JSON Tables

The JSON serde is useful for parsing data stored as JSON. The JSON implementation has been borrowed from rcongiu.

Data

{"n_nationkey":"5", "n_name":"ETHIOPIA", "n_regionkey":"0", "n_comment":"ven packages wake quickly. regu" }
{"n_nationkey":"6", "n_name":"FRANCE", "n_regionkey":"3", "n_comment":"refully final requests. regular, ironi" }
{"n_nationkey":"7", "n_name":"GERMANY", "n_regionkey":"3", "n_comment":"l platelets. regular accounts x-ray: unusual, regular acco" }

DDL Statement (AWS Example)

CREATE EXTERNAL TABLE nation_s3_json_openx(
n_nationkey string,
n_name string,
n_regionkey string,
n_comment string)
ROW FORMAT SERDE 'org.openx.data.jsonserde.JsonSerDe'
LOCATION  's3://qtest-qubole-com/datasets/presto/functional/nation_s3_json';
;

Features

The features of JSON tables are:

  • Entire JSON document must fit in a single line of the text file.
  • Read the data stored in the JSON format.
  • Convert the data to the JSON format when INSERT INTO table.
  • Arrays and maps are supported.
  • Nested data structures are also supported.

Nested JSON Elements

If your data contains nested JSON elements like this:

{"country":"Switzerland","languages":["German","French","Italian"],"religions":{"catholic":[10,20],"protestant":[40,50]}}

You can declare languages as an array<string> and religions as a map<string,array<int> like this (location omitted).

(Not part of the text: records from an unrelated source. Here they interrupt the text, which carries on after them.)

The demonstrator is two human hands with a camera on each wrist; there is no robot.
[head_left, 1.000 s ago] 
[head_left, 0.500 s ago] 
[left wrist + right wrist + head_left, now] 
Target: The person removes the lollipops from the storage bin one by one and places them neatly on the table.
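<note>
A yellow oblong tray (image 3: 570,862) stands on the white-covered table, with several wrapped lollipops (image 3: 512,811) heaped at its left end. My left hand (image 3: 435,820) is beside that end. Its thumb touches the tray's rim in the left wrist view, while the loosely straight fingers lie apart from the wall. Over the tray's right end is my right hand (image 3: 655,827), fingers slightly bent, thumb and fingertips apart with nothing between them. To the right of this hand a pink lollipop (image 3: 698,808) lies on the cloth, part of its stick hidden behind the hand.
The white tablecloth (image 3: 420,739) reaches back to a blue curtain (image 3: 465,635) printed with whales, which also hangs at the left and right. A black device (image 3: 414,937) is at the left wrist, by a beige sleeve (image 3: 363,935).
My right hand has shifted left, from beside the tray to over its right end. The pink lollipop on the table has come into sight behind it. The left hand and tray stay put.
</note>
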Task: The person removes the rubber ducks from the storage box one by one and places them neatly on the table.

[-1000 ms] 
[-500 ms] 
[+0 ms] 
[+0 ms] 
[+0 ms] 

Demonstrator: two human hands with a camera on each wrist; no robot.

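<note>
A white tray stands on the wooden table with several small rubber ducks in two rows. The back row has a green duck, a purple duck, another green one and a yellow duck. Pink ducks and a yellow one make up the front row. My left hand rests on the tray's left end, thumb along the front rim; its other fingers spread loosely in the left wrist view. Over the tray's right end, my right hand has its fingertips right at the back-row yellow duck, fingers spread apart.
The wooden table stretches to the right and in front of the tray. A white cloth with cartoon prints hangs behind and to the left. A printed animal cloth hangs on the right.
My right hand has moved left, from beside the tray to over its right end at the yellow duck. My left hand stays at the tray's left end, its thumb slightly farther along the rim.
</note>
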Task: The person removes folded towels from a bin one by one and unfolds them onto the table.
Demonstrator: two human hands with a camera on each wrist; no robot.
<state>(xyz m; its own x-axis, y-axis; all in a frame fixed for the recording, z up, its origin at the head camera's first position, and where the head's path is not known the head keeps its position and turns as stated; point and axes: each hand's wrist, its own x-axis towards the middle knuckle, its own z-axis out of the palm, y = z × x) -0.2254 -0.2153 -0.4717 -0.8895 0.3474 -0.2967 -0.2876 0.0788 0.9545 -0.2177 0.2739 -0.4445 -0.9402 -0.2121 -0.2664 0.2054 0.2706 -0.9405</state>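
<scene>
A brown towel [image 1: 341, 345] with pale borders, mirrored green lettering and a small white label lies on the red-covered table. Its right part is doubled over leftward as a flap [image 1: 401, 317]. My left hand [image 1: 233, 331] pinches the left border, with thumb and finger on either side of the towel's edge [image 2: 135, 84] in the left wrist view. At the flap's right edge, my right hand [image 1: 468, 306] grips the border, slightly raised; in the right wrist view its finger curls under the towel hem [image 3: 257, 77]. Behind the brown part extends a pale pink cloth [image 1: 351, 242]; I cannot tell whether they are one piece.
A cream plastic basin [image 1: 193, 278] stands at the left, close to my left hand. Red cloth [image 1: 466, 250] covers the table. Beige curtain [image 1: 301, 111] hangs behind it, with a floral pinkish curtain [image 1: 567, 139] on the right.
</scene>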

CREATE EXTERNAL TABLE json_nested_test (
     country string,
     languages array<string>,
     religions map<string,array<int>>)
 ROW FORMAT SERDE 'org.openx.data.jsonserde.JsonSerDe'
 STORED AS TEXTFILE
 LOCATION '<scheme>..'
;

<scheme> is the Cloud-specific URI and path: for example, s3:// (AWS), wasb:// (Azure blob storage).

You can access a nested element like this

select religions['catholic'][0] from json_nested_test;

Which produces the result

10